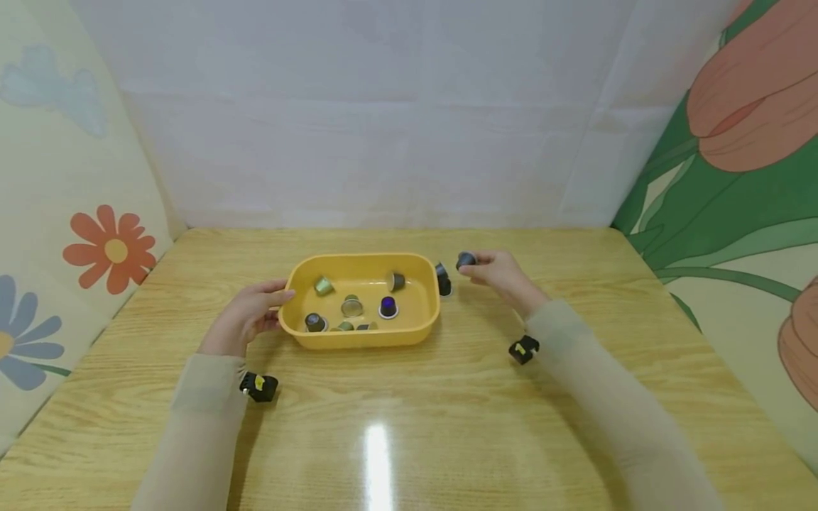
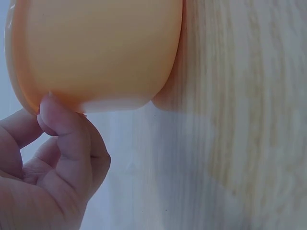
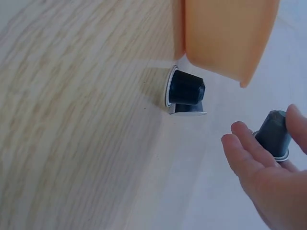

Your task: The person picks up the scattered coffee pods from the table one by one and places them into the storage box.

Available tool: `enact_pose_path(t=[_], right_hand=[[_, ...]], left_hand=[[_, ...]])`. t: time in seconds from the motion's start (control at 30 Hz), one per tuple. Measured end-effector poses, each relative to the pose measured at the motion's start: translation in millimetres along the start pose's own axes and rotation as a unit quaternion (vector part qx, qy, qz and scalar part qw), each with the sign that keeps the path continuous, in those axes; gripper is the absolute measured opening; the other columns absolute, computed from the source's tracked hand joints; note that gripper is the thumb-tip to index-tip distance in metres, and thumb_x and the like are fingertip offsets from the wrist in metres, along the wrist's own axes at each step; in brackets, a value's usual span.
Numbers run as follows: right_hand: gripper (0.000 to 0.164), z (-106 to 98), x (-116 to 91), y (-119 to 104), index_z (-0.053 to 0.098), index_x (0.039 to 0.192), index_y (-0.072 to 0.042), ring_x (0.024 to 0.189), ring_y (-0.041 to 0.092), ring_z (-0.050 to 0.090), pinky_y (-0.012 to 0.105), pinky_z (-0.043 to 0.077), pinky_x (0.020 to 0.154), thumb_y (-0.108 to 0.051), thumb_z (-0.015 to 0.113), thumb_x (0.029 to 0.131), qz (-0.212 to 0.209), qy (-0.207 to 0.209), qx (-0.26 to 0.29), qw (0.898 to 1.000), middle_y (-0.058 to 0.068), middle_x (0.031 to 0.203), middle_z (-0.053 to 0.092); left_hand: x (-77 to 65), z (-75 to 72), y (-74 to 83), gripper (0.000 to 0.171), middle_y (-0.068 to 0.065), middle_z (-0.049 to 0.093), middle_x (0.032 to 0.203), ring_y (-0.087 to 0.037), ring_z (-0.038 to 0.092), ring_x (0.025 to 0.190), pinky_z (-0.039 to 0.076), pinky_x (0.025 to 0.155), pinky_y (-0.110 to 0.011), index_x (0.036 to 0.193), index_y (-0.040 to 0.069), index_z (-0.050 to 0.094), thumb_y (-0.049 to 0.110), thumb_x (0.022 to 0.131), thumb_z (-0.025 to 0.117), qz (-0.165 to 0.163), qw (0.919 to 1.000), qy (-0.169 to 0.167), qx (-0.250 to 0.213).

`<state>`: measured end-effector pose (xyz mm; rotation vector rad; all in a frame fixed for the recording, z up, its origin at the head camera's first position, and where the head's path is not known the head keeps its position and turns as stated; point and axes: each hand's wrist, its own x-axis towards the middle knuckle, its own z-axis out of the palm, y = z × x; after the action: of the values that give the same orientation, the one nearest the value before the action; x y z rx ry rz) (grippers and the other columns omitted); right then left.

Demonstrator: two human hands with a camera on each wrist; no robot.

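A yellow plastic tub [image 1: 364, 341] stands on the table with several coffee capsules lying in it. At its left end my left hand [image 1: 246, 316] pinches the rim between thumb and fingers. Off to the right of the tub, my right hand [image 1: 505, 277] holds a dark coffee capsule [image 1: 466, 260] above the table. In the right wrist view, that same capsule [image 3: 275, 134] sits between the thumb and fingers. Beside the tub's right end are two more dark capsules; the nearer black capsule [image 3: 187, 88] stands on its rim, partly covering the other capsule [image 3: 189, 109].
Inside the tub are a green capsule [image 1: 324, 286], a purple-topped capsule [image 1: 388, 306], a pale gold capsule [image 1: 351, 306] and others, some partly hidden by the front wall. A white cloth [image 1: 396, 142] hangs behind the wooden table [image 1: 447, 419]. Flowered panels flank both sides.
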<state>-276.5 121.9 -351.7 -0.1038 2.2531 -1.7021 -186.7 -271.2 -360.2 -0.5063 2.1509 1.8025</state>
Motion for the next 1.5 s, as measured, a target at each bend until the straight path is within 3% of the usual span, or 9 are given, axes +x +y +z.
enact_pose_path(t=[0.43,0.87,1.5], right_hand=[[0.038,10,-7,-8,0.053,0.128,0.013,0.123,0.036,0.050,0.039,0.043,0.102,0.000,0.062,0.094,-0.008,-0.010,0.060,0.998,0.025,0.132,0.051],[0.038,23,-16,-24,0.051,0.131,0.012,0.126,0.037,0.047,0.044,0.038,0.106,0.001,0.059,0.095,-0.013,-0.047,0.125,0.991,0.025,0.132,0.050],[0.041,44,-14,-33,0.048,0.133,0.014,0.126,0.035,0.049,0.039,0.044,0.101,0.003,0.057,0.095,-0.010,-0.067,0.169,0.983,0.027,0.135,0.050]], left_hand=[[0.6,-1.5,-1.4,0.061,-0.002,0.053,0.100,-0.008,0.053,0.069,0.051,0.061,-0.020,0.153,0.006,0.025,0.018,0.101,0.054,0.004,1.0000,-0.002,-0.001],[0.2,-2.9,-2.6,0.061,-0.004,0.052,0.106,-0.010,0.053,0.071,0.051,0.062,-0.021,0.154,0.007,0.025,0.019,0.101,0.053,-0.001,1.0000,0.002,0.004],[-1.5,-1.1,-1.6,0.061,-0.005,0.050,0.109,-0.009,0.053,0.071,0.051,0.063,-0.021,0.154,0.006,0.025,0.019,0.101,0.053,0.003,1.0000,0.002,-0.001]])
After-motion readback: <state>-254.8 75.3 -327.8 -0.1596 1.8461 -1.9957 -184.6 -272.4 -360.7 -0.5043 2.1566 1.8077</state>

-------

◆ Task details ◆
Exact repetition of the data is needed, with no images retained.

◆ Answer for the task ◆
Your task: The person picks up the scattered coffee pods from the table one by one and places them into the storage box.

Available tool: `enact_pose_path(t=[_], right_hand=[[_, ...]], left_hand=[[_, ...]])`. t: time in seconds from the motion's start (control at 30 Hz), one per tuple. Measured end-effector poses, each relative to the pose measured at the motion's start: translation in millimetres along the start pose's own axes and rotation as a unit quaternion (vector part qx, qy, qz and scalar part qw), each with the sign that keeps the path continuous, in those axes; gripper is the absolute measured opening; the other columns absolute, computed from the source's tracked hand joints; note that gripper is the thumb-tip to index-tip distance in metres, and thumb_x and the like are fingertip offsets from the wrist in metres, along the wrist's own axes at each step; in brackets, a value's usual span.
Numbers run as follows: right_hand: gripper (0.000 to 0.164), z (-106 to 98), x (-116 to 91), y (-119 to 104), index_z (-0.053 to 0.098), index_x (0.039 to 0.192), index_y (-0.072 to 0.042), ring_x (0.024 to 0.189), ring_y (-0.041 to 0.092), ring_z (-0.050 to 0.090), pinky_y (-0.012 to 0.105), pinky_z (-0.043 to 0.077), pinky_x (0.020 to 0.154), thumb_y (-0.108 to 0.051), thumb_z (-0.015 to 0.113), thumb_x (0.029 to 0.131), qz (-0.212 to 0.209), qy (-0.207 to 0.209), qx (-0.26 to 0.29), qw (0.898 to 1.000), middle_y (-0.058 to 0.068), middle_x (0.031 to 0.203), middle_z (-0.053 to 0.092); left_hand: x (-77 to 65), z (-75 to 72), y (-74 to 83), gripper (0.000 to 0.171), middle_y (-0.068 to 0.065), middle_z (-0.049 to 0.093), middle_x (0.032 to 0.203), ring_y (-0.087 to 0.037), ring_z (-0.038 to 0.092), ring_x (0.025 to 0.190), pinky_z (-0.039 to 0.076), pinky_x (0.025 to 0.155), pinky_y (-0.110 to 0.011), index_x (0.036 to 0.193), index_y (-0.040 to 0.069), index_z (-0.050 to 0.094), thumb_y (-0.049 to 0.110), thumb_x (0.022 to 0.131), thumb_z (-0.025 to 0.117), qz (-0.165 to 0.163), qw (0.919 to 1.000), qy (-0.169 to 0.167), qx (-0.250 to 0.213).

`<state>`: measured end-effector pose (xyz mm; rotation vector rad; all in a frame fixed for the recording, z up, its origin at the head camera's first position, and where the head's path is not known the head keeps its position and turns as stated; point and axes: each hand's wrist, its own x-axis towards the middle knuckle, its own z-axis out of the palm, y = z × x; after the action: of the values that give the same orientation, the one nearest the value before the action; x y z rx ry rz) (grippers and the other columns omitted); right then left.

Demonstrator: two human hands with a camera on each wrist; no robot.

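A yellow plastic tub [image 1: 364, 341] stands on the table with several coffee capsules lying in it. At its left end my left hand [image 1: 246, 316] pinches the rim between thumb and fingers. Off to the right of the tub, my right hand [image 1: 505, 277] holds a dark coffee capsule [image 1: 466, 260] above the table. In the right wrist view, that same capsule [image 3: 275, 134] sits between the thumb and fingers. Beside the tub's right end are two more dark capsules; the nearer black capsule [image 3: 187, 88] stands on its rim, partly covering the other capsule [image 3: 189, 109].
Inside the tub are a green capsule [image 1: 324, 286], a purple-topped capsule [image 1: 388, 306], a pale gold capsule [image 1: 351, 306] and others, some partly hidden by the front wall. A white cloth [image 1: 396, 142] hangs behind the wooden table [image 1: 447, 419]. Flowered panels flank both sides.
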<state>-276.5 121.9 -351.7 -0.1038 2.2531 -1.7021 -186.7 -271.2 -360.2 -0.5063 2.1509 1.8025</state>
Motion for the next 1.5 s, as measured, a target at each bend until the straight path is within 3% of the usual span, or 9 are given, axes +x +y +z.
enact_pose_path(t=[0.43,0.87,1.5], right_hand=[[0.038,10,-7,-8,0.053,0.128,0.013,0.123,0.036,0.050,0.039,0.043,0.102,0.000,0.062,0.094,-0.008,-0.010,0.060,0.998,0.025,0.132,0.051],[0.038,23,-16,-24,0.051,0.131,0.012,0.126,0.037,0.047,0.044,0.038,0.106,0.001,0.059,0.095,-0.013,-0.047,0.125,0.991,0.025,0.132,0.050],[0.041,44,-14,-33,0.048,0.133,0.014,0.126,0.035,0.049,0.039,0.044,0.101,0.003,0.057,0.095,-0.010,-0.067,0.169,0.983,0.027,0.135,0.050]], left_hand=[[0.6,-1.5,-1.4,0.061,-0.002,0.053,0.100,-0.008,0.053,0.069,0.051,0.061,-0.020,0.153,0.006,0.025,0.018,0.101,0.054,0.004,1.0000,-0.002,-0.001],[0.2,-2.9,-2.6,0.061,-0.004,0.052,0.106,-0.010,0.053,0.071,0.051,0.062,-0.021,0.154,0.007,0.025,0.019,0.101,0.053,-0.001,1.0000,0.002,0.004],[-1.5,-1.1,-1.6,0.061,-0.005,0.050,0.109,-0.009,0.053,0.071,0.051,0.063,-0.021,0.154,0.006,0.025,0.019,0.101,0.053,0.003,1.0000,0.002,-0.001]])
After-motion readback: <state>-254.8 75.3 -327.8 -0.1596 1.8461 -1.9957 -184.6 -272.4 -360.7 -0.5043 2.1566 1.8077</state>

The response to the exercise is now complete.